Square roots are fundamental mathematical expressions represented as \( \sqrt{x} \), where \( x \) is a non-negative number. The square root of a number is a value that, when multiplied by itself, gives the original number. For example, \( \sqrt{9} = 3 \) because \( 3 \times 3 = 9 \).

In operations involving rationalizing denominators, square roots can often appear in fractions, such as \( \frac{1}{3\sqrt{7}} \). In these cases, the goal is to "rationalize" or convert the denominator to a rational number, free from square roots, while maintaining the equality of the expression.

To effectively handle square roots and perform operations on them, remember:

• \( \sqrt{a} \times \sqrt{a} = a \)
• Only non-negative numbers have real square roots.

These rules are very useful when simplifying fractions with square roots in the denominator, as seen in solving rationalization problems.

Conjugate multiplication is a technique used to eliminate irrational numbers, often square roots, from the denominator of a fraction. This method involves multiplying both the numerator and the denominator by a specific expression known as the conjugate.

In the case of the expression \( \frac{1}{3\sqrt{7}} \), the conjugate of \( \sqrt{7} \) is simply itself \( \sqrt{7} \) because it does not have any terms to change signs. By multiplying both the numerator and the denominator by \( \sqrt{7} \), we can eliminate the square root:

\[ \frac{1}{3\sqrt{7}} \times \frac{\sqrt{7}}{\sqrt{7}} = \frac{\sqrt{7}}{3\sqrt{7}\times\sqrt{7}} = \frac{\sqrt{7}}{21} \]

This process simplifies the denominator as \( \sqrt{7} \times \sqrt{7} = 7 \), which results in a more manageable fraction. It is essential to make sure that each step maintains the equality of the equation by multiplying "top and bottom" by the same term.

Simplifying expressions means reducing them to their simplest, most compact form without changing their value. This often includes combining like terms, reducing fractions, and removing square roots from denominators.

In our example, after multiplying by the conjugate, we obtained \( \frac{\sqrt{7}}{21} \). The denominator's simplification from \( 3 \times 7 \) to 21 makes it rational and easier to understand.

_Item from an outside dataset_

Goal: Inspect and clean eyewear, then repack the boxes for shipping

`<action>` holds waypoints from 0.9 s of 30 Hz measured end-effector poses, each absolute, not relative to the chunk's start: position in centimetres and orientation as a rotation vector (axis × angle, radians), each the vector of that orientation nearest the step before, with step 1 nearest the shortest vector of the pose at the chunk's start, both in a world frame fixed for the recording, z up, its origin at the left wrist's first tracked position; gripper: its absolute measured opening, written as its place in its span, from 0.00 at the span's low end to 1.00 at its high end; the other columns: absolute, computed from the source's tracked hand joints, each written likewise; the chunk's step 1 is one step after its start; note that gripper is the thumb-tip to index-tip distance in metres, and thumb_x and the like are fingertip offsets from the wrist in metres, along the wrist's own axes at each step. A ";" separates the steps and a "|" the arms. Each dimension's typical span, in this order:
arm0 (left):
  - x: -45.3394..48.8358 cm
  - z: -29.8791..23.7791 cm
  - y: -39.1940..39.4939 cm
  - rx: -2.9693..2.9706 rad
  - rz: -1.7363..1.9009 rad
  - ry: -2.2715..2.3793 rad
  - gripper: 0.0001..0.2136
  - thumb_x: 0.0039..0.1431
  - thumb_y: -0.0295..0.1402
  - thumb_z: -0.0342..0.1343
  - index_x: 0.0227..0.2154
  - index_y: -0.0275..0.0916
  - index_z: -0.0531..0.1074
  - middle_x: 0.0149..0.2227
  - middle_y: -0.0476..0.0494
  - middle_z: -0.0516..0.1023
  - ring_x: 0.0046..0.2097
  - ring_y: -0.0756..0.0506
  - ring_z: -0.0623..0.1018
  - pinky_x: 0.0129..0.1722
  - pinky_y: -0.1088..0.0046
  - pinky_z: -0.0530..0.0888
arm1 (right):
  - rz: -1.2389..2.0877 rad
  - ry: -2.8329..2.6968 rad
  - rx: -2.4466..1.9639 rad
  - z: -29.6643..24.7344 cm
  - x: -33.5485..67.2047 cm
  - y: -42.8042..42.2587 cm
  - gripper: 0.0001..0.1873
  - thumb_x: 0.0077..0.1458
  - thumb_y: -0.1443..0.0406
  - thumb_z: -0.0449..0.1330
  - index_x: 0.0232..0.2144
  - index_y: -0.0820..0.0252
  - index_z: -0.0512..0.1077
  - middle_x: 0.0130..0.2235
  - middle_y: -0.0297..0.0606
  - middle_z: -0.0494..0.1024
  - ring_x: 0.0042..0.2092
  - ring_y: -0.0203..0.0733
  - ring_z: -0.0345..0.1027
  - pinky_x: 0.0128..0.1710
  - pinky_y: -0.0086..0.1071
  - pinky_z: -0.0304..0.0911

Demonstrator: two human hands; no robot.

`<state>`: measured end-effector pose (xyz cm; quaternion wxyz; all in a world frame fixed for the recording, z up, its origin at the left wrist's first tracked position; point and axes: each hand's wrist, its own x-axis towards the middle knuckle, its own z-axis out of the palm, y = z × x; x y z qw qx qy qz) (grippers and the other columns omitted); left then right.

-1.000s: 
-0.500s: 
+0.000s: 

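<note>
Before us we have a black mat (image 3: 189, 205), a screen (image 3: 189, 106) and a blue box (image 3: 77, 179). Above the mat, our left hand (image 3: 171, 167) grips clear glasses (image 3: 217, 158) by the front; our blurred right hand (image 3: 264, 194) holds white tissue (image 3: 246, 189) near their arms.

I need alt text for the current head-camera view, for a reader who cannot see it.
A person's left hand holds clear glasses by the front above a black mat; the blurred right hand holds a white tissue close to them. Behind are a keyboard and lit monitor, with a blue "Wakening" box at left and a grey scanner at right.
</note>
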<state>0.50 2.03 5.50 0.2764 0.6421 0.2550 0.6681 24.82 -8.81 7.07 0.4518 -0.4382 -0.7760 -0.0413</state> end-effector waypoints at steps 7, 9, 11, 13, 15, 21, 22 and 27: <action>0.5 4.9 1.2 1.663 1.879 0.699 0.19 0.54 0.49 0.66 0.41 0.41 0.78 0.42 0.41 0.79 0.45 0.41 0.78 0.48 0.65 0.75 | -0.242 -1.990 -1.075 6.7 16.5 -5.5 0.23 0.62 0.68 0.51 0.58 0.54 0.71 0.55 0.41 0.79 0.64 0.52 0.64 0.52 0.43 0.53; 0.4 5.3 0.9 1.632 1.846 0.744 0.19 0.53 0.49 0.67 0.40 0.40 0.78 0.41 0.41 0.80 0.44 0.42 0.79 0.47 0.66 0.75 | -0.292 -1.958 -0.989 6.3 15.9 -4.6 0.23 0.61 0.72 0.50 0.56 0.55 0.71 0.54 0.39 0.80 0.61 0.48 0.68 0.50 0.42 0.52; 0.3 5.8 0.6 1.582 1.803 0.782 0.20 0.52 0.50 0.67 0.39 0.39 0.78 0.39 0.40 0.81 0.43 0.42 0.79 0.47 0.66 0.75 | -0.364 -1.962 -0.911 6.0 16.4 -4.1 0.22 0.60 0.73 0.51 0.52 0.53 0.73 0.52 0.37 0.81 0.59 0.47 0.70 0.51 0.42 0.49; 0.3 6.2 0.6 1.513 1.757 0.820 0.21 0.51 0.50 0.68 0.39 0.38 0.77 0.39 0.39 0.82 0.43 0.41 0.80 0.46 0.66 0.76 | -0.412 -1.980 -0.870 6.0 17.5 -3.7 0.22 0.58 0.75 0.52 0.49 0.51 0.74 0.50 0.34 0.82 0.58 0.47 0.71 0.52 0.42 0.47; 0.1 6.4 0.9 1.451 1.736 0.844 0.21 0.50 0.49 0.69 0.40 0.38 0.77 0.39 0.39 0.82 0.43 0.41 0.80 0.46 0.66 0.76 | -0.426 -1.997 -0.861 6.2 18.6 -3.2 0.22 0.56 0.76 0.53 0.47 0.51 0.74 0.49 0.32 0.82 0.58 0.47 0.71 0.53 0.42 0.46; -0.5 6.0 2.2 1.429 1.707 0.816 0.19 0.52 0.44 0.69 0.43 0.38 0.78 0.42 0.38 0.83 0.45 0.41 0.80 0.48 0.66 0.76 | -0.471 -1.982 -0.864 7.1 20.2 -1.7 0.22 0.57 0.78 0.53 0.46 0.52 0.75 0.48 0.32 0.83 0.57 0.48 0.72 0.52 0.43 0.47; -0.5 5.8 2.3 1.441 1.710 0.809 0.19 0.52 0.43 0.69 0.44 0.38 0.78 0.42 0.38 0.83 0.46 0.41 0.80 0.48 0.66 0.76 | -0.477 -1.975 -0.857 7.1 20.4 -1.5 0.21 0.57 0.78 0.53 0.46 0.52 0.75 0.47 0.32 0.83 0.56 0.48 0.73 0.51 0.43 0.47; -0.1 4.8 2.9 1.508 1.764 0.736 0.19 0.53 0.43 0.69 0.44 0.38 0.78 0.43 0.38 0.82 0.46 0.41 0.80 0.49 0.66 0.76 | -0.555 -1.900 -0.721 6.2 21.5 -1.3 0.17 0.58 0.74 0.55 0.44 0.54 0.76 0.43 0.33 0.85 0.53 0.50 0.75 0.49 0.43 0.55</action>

• Always look for common factors to reduce fractions.
• Ensure the equality of expressions by performing identical operations on both sides of the fraction line.

This ensures clarity and ease when performing further calculations or integrating the expression into more complex scenarios.

By mastering the simplification process, you make mathematical problems easier to approach and solve.